WORK ITEM |
Restate exactly the lines from the top of the listing below to the line containing "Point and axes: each"; the remaining lines are not wanted.

DATASET EXCERPT |
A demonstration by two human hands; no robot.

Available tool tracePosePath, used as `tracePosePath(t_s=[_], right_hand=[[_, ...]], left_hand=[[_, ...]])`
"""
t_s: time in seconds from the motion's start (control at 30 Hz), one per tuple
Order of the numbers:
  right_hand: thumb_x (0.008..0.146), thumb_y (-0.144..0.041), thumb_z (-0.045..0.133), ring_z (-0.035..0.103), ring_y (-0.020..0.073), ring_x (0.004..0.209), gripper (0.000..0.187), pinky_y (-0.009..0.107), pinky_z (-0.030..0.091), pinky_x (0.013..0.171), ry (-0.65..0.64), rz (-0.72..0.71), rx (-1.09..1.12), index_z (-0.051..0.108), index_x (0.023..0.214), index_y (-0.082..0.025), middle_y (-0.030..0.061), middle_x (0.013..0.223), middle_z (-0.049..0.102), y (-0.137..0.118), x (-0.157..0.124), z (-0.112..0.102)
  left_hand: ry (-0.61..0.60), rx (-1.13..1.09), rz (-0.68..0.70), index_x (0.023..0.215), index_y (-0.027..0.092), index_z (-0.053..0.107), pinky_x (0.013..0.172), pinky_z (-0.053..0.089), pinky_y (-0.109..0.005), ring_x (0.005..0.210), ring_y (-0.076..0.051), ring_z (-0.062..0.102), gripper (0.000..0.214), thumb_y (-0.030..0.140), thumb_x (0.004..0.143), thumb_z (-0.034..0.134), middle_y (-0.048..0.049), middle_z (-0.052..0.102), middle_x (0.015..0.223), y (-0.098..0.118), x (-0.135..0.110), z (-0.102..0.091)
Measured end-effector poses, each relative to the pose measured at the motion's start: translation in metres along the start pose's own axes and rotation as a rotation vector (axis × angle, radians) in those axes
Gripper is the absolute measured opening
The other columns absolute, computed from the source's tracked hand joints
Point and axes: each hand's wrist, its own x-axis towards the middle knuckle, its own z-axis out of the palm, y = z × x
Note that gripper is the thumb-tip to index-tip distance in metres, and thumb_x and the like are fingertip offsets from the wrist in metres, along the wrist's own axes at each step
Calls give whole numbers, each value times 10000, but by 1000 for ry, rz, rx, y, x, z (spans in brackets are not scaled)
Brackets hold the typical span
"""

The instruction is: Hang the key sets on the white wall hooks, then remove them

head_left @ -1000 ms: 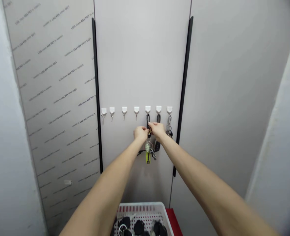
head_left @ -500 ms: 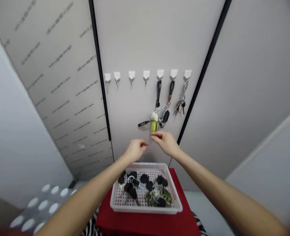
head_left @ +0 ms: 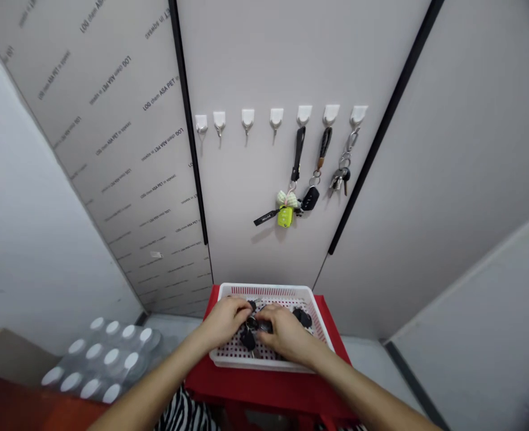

SOLUTION |
A demonstration by two human hands; no robot.

Available tool tracePosePath, used as `tracePosePath(t_s=[_], right_hand=[[_, ...]], left_hand=[[_, ...]])`
"""
t_s: time in seconds from the motion's start (control at 30 Hz), one per tuple
Order of the numbers:
  right_hand: thumb_x (0.008..0.146), thumb_y (-0.144..0.041), thumb_z (-0.045..0.133), ring_z (-0.035..0.103), ring_y (-0.020..0.073), ring_x (0.004..0.209), gripper (0.000..0.187), pinky_y (-0.009..0.107), pinky_z (-0.030..0.091), pinky_x (0.013..0.171), ry (-0.65..0.64), rz (-0.72..0.71), rx (-1.09..1.12), index_z (-0.051..0.108), index_x (0.023..0.214), index_y (-0.082..0.025), middle_y (-0.030..0.061), middle_x (0.013..0.223), middle_z (-0.049..0.102), y (-0.137..0.118), x (-0.157..0.124), z (-0.112..0.102)
  left_hand: ry (-0.61..0.60), rx (-1.13..1.09), rz (-0.68..0.70), index_x (0.023..0.215), index_y (-0.027..0.092), index_z (-0.053..0.107), pinky_x (0.013..0.172), pinky_z (-0.053..0.089), pinky_y (-0.109..0.005), ring_x (0.005..0.210), ring_y (-0.076..0.051), ring_z (-0.062..0.102), gripper (0.000..0.214), thumb_y (-0.030..0.140), thumb_x (0.004..0.143), thumb_z (-0.034..0.134), middle_y (-0.048..0.049), middle_z (-0.052..0.102), middle_x (0.015..0.223), y (-0.098..0.118), x (-0.135..0.110), z (-0.102..0.091)
Measured end-effector poses, each relative to the pose measured at the motion's start: translation in metres along the start pose's own axes and rotation as a rotation vector (axis × angle, radians) in those axes
Gripper is the absolute measured opening
The other columns absolute, computed from the source's tracked hand joints
Point and axes: each hand's wrist, its own x-axis towards the middle knuckle, its own z-axis out of the palm, y = z × x

What came before is the finished answer.